Segundo ele, se o PLD estiver mais alto na época da devolução da energia e houver saldo positivo no balanço, as geradoras brasileiras recebem a diferença. Caso contrário, fica tudo zero a zero, na conta da cooperação mútua. Sales argumenta que o PLD é um preço interno que leva em conta "o retrato da operação em determinado momento" e diz que os vizinhos estão desfrutando de um "condomínio" que não pagaram para ser criado. Ele sugere um preço que saia, por exemplo, da média entre quanto os argentinos ou uruguaios pagariam por geração térmica se não tivessem a energia brasileira e o preço das térmicas que estiverem ligadas no Brasil no momento da oferta.
Sales também critica o fato de a energia ser fornecida em caráter "excepcional" desde 2004, embora o aumento de consumo dos vizinhos no inverno seja uma rotina.
Mario Veiga, da PSA Consultoria, acha que as duas partes têm razão. O governo, ao dizer que em condições normais não há prejuízo para o Brasil, e o mercado, ao dizer que não é emergência e que o Brasil investiu para ter segurança, ao contrário da Argentina, a maior compradora. Apesar do intenso debate e de o Brasil estar fornecendo perto de 1.000 megawatts diários aos vizinhos, o ONS informou que até agora toda a energia foi de geração térmica.

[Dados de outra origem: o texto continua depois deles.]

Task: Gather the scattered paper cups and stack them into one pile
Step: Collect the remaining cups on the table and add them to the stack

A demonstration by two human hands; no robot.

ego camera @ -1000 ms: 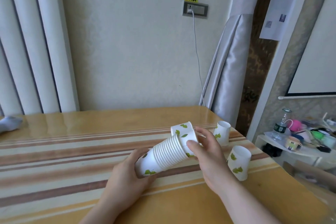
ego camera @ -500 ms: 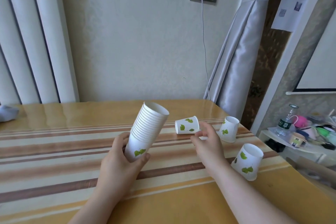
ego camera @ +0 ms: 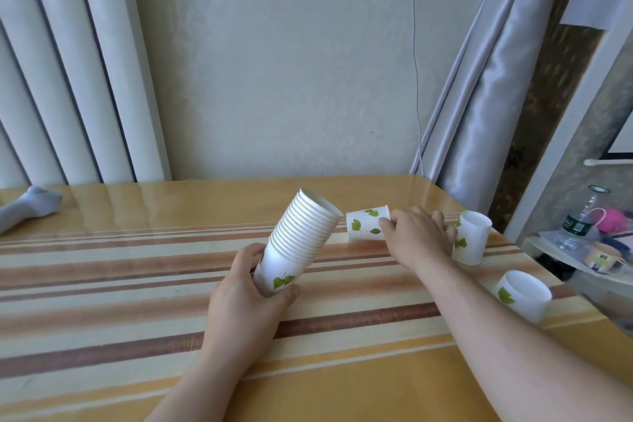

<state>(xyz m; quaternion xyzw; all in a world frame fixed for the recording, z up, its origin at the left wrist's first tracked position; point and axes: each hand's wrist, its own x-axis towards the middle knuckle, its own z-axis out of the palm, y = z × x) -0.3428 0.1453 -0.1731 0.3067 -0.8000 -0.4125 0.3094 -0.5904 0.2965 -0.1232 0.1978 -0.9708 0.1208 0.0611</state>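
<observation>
The stack of paper cups [ego camera: 301,243] sits just left of the table's middle, tilted with its open mouth leaning toward 1 o'clock, its base end low. The left hand [ego camera: 246,301] grips that base end — fingers curled round the far side, thumb pressed across the near side under a green leaf print.

At 2 o'clock from the stack, almost touching its top rim, a single cup [ego camera: 366,223] lies on its side, its closed bottom toward the stack and its mouth toward 3 o'clock. The right hand [ego camera: 416,238] pinches this cup at the mouth end, fingertips curled onto its wall.

Farther toward 3 o'clock, just behind the right hand, an upright cup [ego camera: 471,238] stands mouth up. At 4 o'clock from it, near the table's right edge, another cup [ego camera: 522,295] stands mouth up as well.

All of this rests on the striped table [ego camera: 102,301] — yellow with brown and cream bands. At 9 o'clock, far off at the left edge, lies a grey sock [ego camera: 30,205].
</observation>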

Na Argentina, especialistas garantem que o país continuará precisando importar energia elétrica do Brasil nos próximos anos. "Não há outra saída", diz Cecilia Laclau, coordenadora-geral da Fundação para o Desenvolvimento Elétrico (Fundelec). Durante algumas semanas do inverno, o equilíbrio entre oferta e demanda é tão tênue que, "se qualquer máquina ou turbina deixar de operar, pode comprometer a segurança de todo o sistema elétrico do país", explica Daniel Montamat, ex-secretário nacional de Energia. "No curto prazo, a importação do Brasil continuará sendo essencial."
Na quinta-feira à noite, a demanda de eletricidade da Argentina bateu recorde, com as temperaturas abaixo de zero em boa parte do país: 20.396 megawatts (MW). A transferência do Brasil também alcançou um máximo histórico na semana passada: 990 MW médios.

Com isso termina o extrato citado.